ACTIVITY — Here is the listing. Report each line in it that contains the string "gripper".

COLLECTED MATERIAL —
------------------------------------
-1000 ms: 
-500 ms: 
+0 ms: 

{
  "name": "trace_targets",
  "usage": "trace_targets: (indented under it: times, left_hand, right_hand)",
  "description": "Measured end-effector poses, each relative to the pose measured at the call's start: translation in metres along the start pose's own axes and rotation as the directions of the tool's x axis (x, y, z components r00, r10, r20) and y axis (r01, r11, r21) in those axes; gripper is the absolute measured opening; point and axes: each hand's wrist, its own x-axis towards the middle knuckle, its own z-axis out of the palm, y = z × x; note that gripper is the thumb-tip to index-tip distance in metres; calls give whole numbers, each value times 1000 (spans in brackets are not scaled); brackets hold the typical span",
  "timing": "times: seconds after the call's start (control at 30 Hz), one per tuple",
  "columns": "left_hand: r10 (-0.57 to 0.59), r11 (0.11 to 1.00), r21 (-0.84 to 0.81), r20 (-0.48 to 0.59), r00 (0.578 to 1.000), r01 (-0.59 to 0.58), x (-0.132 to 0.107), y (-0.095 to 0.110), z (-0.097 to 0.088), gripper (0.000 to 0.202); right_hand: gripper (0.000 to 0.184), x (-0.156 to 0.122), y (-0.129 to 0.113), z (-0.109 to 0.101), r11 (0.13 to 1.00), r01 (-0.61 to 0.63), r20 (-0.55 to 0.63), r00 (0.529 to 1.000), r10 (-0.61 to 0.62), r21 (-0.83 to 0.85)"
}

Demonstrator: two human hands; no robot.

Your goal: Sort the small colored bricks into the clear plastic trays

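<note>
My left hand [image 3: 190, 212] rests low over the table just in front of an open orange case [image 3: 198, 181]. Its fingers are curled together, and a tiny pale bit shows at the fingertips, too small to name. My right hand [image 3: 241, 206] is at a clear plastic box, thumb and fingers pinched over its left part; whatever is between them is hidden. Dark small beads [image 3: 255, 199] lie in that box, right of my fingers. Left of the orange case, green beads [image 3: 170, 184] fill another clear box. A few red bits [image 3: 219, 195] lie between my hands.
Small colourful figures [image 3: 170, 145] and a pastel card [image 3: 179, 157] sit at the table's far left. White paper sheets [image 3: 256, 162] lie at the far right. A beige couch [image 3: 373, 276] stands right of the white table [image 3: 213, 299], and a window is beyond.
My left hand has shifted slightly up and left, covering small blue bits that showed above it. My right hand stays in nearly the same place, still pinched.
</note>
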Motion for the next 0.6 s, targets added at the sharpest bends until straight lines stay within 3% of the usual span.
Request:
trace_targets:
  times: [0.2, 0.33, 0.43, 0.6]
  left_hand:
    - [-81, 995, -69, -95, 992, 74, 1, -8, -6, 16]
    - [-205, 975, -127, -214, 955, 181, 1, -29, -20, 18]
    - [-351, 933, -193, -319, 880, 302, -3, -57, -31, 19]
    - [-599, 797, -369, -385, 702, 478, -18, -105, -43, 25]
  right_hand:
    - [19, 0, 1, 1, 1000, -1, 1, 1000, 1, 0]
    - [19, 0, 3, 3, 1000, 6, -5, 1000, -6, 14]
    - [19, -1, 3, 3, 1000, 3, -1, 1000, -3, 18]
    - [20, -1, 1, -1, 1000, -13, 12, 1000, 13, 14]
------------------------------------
OUTPUT FOR THIS EXERCISE —
  "description": "Measured end-effector poses, each relative to the pose measured at the call's start: translation in metres along the start pose's own axes and rotation as the directions of the tool's x axis (x, y, z components r00, r10, r20) and y axis (r01, r11, r21) in those axes; gripper is the absolute measured opening; point and axes: each hand's wrist, its own x-axis towards the middle knuckle, its own z-axis out of the palm, y = z × x; note that gripper is the thumb-tip to index-tip distance in metres; calls give whole numbers, each value times 1000 (spans in brackets are not scaled); brackets hold the typical span",
  "columns": "left_hand: r10 (-0.57 to 0.59), r11 (0.11 to 1.00), r21 (-0.84 to 0.81), r20 (-0.48 to 0.59), r00 (0.578 to 1.000), r01 (-0.59 to 0.58), x (-0.132 to 0.107), y (-0.095 to 0.110), z (-0.097 to 0.088), gripper (0.000 to 0.202); right_hand: gripper (0.000 to 0.184), x (-0.156 to 0.122), y (-0.129 to 0.113), z (-0.109 to 0.101), r11 (0.13 to 1.00), r01 (-0.61 to 0.63), r20 (-0.55 to 0.63), r00 (0.529 to 1.000), r10 (-0.61 to 0.62), r21 (-0.83 to 0.85)"

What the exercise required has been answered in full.